→ Your assignment:
Nothing outside the stretch is wanted. Repeat exactly the lines of the listing below from the one that contains "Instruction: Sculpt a" through the one that contains "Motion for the", both ends included.

-*-*-

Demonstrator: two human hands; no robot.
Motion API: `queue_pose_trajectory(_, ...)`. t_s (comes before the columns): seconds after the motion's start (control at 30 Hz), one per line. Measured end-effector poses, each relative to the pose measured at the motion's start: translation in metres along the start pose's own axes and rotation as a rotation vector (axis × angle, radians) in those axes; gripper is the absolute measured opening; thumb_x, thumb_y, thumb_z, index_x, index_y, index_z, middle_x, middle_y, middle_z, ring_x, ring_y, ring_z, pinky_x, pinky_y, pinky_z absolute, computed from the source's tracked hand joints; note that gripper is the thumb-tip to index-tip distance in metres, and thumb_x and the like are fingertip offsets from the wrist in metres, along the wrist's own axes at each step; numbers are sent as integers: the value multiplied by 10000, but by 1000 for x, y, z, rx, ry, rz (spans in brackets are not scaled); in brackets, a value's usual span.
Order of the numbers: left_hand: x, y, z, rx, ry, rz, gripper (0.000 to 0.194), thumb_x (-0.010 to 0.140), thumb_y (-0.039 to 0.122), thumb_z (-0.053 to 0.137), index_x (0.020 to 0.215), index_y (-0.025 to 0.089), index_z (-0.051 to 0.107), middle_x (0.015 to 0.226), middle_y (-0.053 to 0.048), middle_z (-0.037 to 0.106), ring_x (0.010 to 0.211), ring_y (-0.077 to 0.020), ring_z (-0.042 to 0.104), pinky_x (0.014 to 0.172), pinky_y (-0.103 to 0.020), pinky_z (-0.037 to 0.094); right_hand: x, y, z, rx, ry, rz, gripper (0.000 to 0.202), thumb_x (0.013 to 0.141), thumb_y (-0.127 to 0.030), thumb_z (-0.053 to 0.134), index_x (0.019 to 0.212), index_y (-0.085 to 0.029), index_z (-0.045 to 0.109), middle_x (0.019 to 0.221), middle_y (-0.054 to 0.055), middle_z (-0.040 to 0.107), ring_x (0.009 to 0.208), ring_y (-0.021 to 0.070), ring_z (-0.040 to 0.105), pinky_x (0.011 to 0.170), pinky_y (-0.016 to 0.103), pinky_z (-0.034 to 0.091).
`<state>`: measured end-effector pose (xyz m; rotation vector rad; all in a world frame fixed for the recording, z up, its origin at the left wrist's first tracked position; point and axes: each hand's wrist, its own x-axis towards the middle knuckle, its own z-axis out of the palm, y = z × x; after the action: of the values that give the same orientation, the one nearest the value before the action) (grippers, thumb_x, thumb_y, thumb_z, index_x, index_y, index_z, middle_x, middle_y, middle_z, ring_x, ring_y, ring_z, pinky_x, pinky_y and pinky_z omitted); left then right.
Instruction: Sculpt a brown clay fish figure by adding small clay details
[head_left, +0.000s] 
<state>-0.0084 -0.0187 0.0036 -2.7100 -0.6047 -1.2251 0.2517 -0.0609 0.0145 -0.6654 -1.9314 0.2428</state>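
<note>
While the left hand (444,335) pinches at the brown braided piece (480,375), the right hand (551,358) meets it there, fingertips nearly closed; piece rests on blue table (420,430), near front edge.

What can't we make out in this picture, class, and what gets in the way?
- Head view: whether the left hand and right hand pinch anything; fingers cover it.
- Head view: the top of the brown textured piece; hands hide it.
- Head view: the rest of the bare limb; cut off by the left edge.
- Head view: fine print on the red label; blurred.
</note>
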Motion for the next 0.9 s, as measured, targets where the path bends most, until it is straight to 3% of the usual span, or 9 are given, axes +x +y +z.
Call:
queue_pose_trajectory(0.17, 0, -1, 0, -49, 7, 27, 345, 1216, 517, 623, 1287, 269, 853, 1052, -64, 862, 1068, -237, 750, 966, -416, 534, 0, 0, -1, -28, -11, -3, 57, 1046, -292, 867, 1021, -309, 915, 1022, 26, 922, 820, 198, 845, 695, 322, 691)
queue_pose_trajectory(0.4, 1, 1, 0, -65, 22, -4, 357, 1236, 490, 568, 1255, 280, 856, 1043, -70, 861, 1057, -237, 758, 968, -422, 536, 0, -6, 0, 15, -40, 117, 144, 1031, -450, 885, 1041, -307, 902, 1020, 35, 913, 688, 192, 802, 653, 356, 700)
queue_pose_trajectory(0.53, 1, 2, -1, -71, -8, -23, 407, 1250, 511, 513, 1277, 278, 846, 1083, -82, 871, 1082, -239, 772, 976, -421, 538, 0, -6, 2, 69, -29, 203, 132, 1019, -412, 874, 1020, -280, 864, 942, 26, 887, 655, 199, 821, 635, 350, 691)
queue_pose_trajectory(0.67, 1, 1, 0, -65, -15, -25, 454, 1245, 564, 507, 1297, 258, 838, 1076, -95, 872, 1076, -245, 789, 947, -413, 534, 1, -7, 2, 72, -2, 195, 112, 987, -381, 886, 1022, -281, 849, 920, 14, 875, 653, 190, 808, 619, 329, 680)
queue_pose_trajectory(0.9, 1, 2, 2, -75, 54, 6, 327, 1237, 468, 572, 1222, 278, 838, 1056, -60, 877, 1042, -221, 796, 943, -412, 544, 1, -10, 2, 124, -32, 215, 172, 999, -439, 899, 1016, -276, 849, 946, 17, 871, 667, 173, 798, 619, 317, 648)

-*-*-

→ Exercise solution:
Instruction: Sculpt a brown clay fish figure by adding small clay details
[head_left, +0.000s] 
<state>-0.0084 -0.0187 0.0036 -2.7100 -0.6047 -1.2251 0.2517 -0.0609 0.0145 -0.6654 -1.9314 0.2428</state>
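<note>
While the left hand (444,335) pinches at the brown braided piece (480,375), the right hand (551,358) meets it there, fingertips nearly closed; piece rests on blue table (420,430), near front edge.

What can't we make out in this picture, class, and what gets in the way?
- Head view: whether the left hand and right hand pinch anything; fingers cover it.
- Head view: the top of the brown textured piece; hands hide it.
- Head view: the rest of the bare limb; cut off by the left edge.
- Head view: fine print on the red label; blurred.
</note>
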Motion for the next 0.9 s, as measured, targets where the path bends most, until it is straight to 3% of the usual span, or 9 are given, axes +x +y +z.

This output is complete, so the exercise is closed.